Face aux tensions internationales, notamment avec la montée des conflits en Europe de l’Est et les menaces pesant sur la sécurité continentale, certains politiques et analystes estiment qu’il est temps de repenser la défense nationale. « Le monde a changé depuis 2011 », explique un expert en sécurité, soulignant que « les risques sont bien plus proches de nos frontières ». Certains partis, dont l’Union chrétienne-démocrate (CDU), commencent même à envisager sérieusement cette option, arguant qu’un service militaire pourrait non seulement renforcer les capacités de l’armée, mais aussi renouer avec un sentiment de cohésion sociale.
Cependant, l’idée divise profondément. Pour les opposants, rétablir une telle obligation serait un pas en arrière, incompatible avec les valeurs pacifistes qui ont façonné l’Allemagne moderne. « Nous devons nous adapter à de nouveaux défis, mais pas forcément en revenant à des solutions anciennes », affirme une députée écologiste.
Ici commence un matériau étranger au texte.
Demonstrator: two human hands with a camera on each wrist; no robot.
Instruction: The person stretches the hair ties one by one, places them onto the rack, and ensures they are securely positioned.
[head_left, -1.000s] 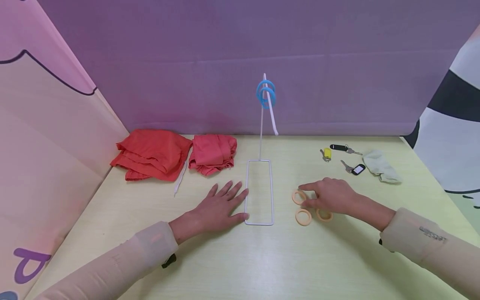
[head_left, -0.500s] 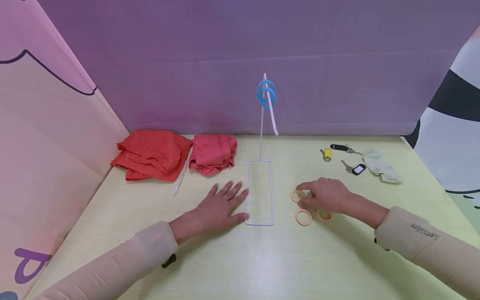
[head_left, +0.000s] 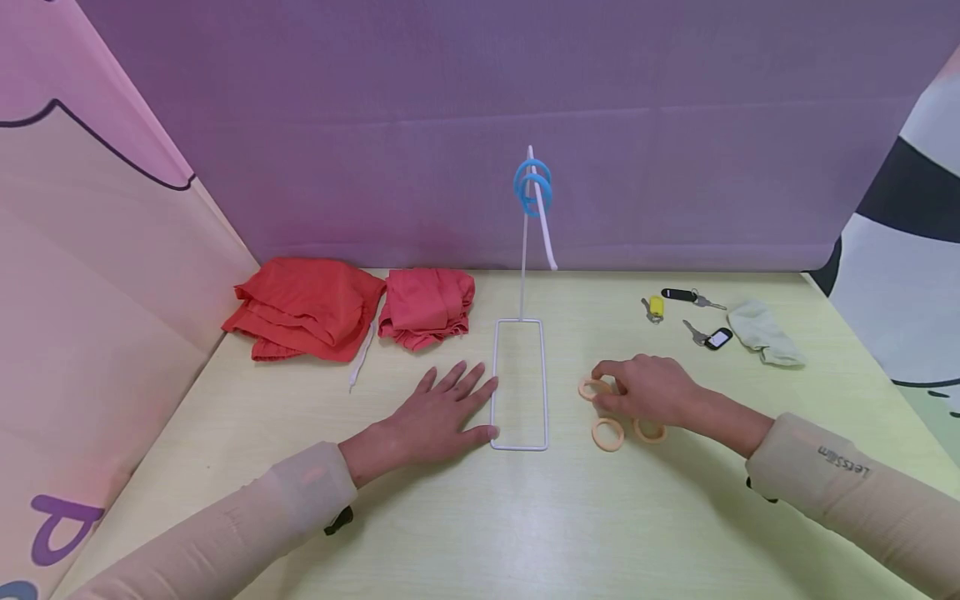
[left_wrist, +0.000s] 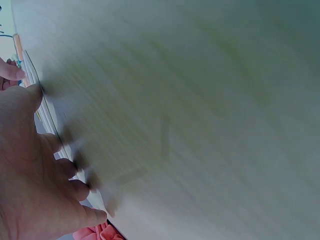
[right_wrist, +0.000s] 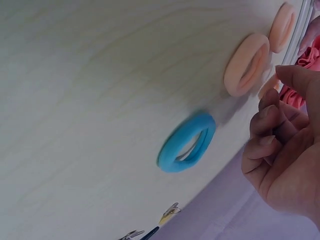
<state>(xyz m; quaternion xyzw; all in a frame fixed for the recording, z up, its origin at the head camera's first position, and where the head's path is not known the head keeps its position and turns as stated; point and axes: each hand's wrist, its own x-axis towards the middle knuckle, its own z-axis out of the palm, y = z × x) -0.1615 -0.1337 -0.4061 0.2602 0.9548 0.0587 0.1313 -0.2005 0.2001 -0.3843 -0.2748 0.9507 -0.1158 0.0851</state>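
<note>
We count three peach-coloured plastic rings on the pale yellow-green counter (head_left: 450,533) in the head view. Our right hand (head_left: 651,390) pinches the farthest peach ring (head_left: 592,388) between thumb and forefinger, to the right of the white wire stand's rectangular base (head_left: 519,385). The nearer peach ring (head_left: 607,434) lies flat just in front of that hand, and the third peach ring (head_left: 649,431) peeks out from under the palm, close beside the second. The right wrist view also shows one blue plastic ring (right_wrist: 187,143) flat on the counter under the hand; the head view does not show it, the hand covering that spot.

Our left hand (head_left: 435,417) rests flat on the counter with fingers straight and spread, holding nothing — its fingertips touch the left rail of the wire base.

The stand's thin white upright (head_left: 523,250) carries two blue rings hung together (head_left: 532,188) near its top, in front of the purple cloth backdrop (head_left: 675,125).

Farther back on the left lie two red folded cloths — a larger one (head_left: 303,308) and a smaller one (head_left: 426,307), side by side. On the right we count three keys with fobs: one yellow (head_left: 655,307), one black (head_left: 678,294), one black-and-white (head_left: 717,338). One pale green crumpled cloth (head_left: 763,333) lies just beyond them.
</note>
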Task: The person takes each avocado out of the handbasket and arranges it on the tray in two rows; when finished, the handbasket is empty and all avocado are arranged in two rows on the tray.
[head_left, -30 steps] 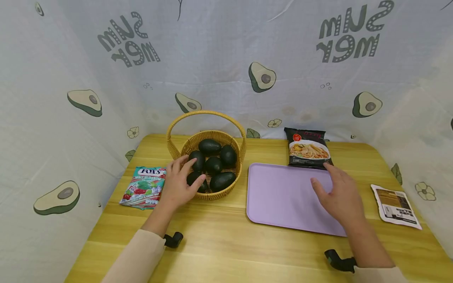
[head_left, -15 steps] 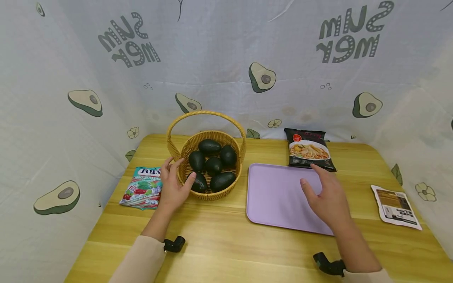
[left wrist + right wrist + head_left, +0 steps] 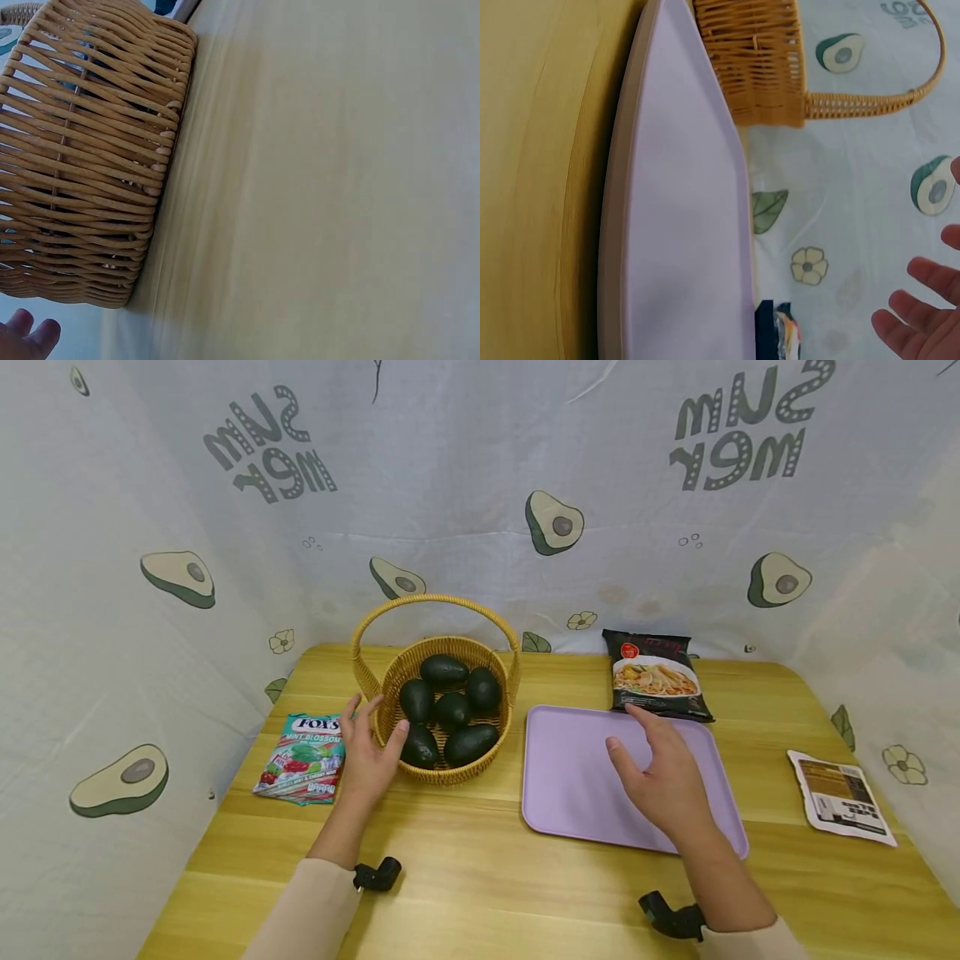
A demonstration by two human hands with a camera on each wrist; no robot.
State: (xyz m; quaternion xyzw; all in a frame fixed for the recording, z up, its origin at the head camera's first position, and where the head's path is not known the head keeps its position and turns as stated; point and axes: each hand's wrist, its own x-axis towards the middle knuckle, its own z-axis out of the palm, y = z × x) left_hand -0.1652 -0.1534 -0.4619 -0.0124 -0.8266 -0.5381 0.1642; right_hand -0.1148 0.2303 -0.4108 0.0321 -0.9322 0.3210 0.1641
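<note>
In the head view a round wicker basket [image 3: 499, 752] with a tall arched handle holds several dark green avocados [image 3: 471, 745]. My left hand [image 3: 369, 762] is at the basket's left front side, fingers spread and holding nothing; its fingertips [image 3: 46, 331] show low in the left wrist view, below the woven wall. Over the purple tray [image 3: 570, 777] hovers my right hand [image 3: 663, 781], thumb and fingers apart, with nothing in it. The right wrist view shows these fingers [image 3: 934, 277] spread beside the tray, which is bare.
A teal bag of mint candy [image 3: 303, 760] lies left of the basket. Behind the tray lies a black noodle packet [image 3: 654, 677]. A white and brown pouch [image 3: 840, 797] sits at the table's right side. A printed curtain [image 3: 450, 468] hangs around the wooden table [image 3: 465, 893].
My right hand has moved left across the tray, uncovering its right end. My left hand has drawn back slightly from over the avocados to the basket's left rim.
</note>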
D’autres proposent plutôt d’étendre le service civique, déjà existant, pour répondre aux besoins sociétaux tout en évitant de militariser davantage la jeunesse.
Au cœur de ce débat, une question fondamentale se pose : comment concilier la nécessité de protéger son territoire avec les aspirations démocratiques et pacifiques d’une société moderne ? Réponse probablement complexe, alors que Berlin continue de peser le pour et le contre, consciente que toute décision aura des répercussions bien au-delà de ses frontières.